Kerim Aydin wrote:
>Zefram, I'm wondering if the abuse modifies your general "Proposals 
>should be Free" stance

Not much.  I'm still firmly opposed to requiring payment to submit
proposals or get them distributed, and also opposed to tight rate
limiting and other artificial restrictions.  For the various reasons
discussed last year, I remain very much in favour of players being able
to propose all their distinct ideas, regardless of in-game political or
economic status and without artificial delay, and able to freely propose
logically separate ideas for separate votes.

tusho's `proposals' don't have much to do with this political ideal.
They only constitute one distinct idea.  They don't actually propose any
changes to the game state, and so on a strict reading of R106 could be
disqualified from proposalhood.  tusho's political rights (the rights
that I perceive, that are behind my Free Proposing position) are not
being exercised here and would not be in any way abridged by a process
that killed these `proposals'.  (tusho is also apparently not a player
right now, which also disqualifies them, making this moot.  No, I'm not
worried about em having lost eir rights by deregistering.)

I would not object to a rate limit on proposals, similar to that for
CFJs, allowing discretionary rejection beyond perhaps twenty per person
per week.  The limit should be at the upper end of what an individual
can feasibly produce in the way of considered political proposals.

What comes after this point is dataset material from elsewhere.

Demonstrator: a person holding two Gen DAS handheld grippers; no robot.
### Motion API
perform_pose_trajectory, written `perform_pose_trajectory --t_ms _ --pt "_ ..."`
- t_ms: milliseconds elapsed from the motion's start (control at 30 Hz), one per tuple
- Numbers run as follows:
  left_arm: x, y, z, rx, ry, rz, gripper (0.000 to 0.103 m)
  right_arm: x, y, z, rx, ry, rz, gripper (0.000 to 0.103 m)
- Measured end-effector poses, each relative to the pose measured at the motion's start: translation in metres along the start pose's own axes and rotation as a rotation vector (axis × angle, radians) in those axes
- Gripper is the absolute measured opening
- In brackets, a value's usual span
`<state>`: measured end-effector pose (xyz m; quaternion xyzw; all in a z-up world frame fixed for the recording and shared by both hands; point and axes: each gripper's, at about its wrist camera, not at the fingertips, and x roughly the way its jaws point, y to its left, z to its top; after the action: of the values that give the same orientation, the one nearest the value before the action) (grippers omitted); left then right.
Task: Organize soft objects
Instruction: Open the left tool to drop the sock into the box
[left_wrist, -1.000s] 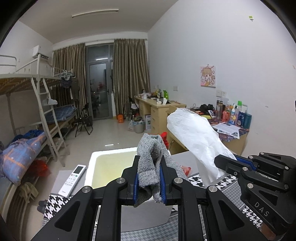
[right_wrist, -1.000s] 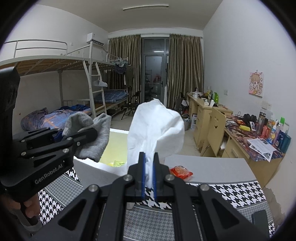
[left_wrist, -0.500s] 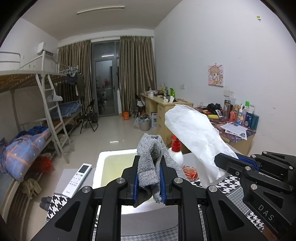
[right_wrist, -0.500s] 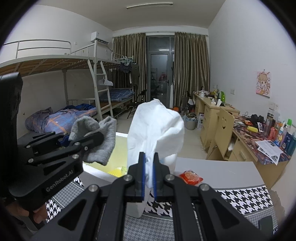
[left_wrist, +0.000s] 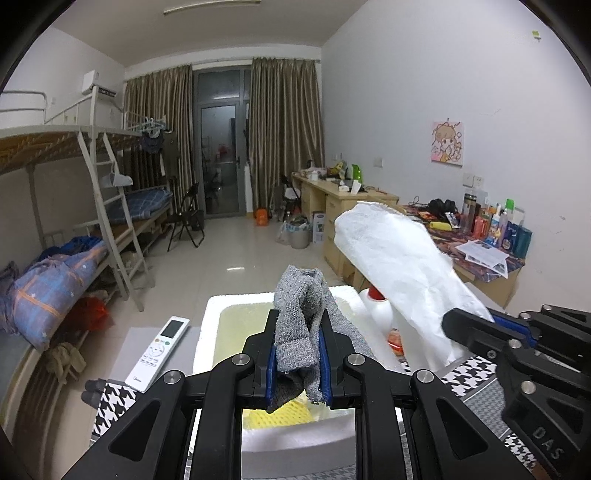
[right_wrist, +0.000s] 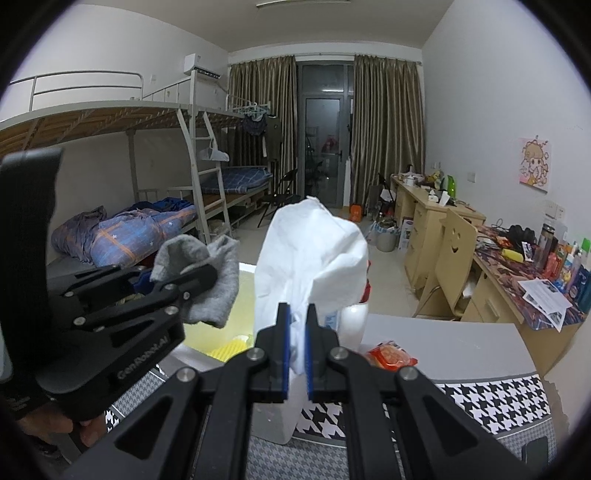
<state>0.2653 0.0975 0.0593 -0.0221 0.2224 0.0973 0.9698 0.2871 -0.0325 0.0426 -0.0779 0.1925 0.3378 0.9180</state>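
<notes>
- My left tool (left_wrist: 297, 354) is clenched on a grey sock (left_wrist: 301, 314), which bunches up above the blue pads (left_wrist: 271, 365) and hangs a little below them.
- From the right wrist camera I see that same sock (right_wrist: 205, 273) held over the near left part of the white foam box (right_wrist: 273, 424).
- My right tool (right_wrist: 296, 347) is clamped tight on a white tissue (right_wrist: 310, 258); its crumpled top puffs out well above the fingertips.
- In the left view the tissue (left_wrist: 399, 273) leans up and to the left from the right tool (left_wrist: 491, 328), just beside the sock without touching it.
- The foam box (left_wrist: 210, 332) sits on the tabletop (right_wrist: 443, 332) under both tools, with its yellowish inside and a yellow mesh piece (left_wrist: 280, 415) showing.
- A white remote (left_wrist: 159, 352) lies left of the box; a red snack packet (right_wrist: 391, 356) and a white bottle (right_wrist: 352, 321) sit to its right.
- A person's hand (right_wrist: 55, 424) grips the left tool's handle at the lower left.
</notes>
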Motion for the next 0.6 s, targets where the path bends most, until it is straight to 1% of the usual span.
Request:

>                       since you're the one that (tentatively) has to
>deal with these.

Actually these would be quite easy to process on my side.  The consistent
structure means I can simply write code to add them to the master proposal
data file, and that's the only part of distribution that I normally
do by hand.  Recording the voting results (for the historical file,
not part of my official duties) or withdrawals could be done similarly.

I'm more concerned about the inflation of proposal numbers than the actual
work involved.  A thousand proposals is vastly more than needed to make
the point.  (The same point regarding CFJs was made with a batch of a
hundred, back in ~1997.)  And of course they don't need to be actually
distributed to fulfill this purpose: the point is made by submission.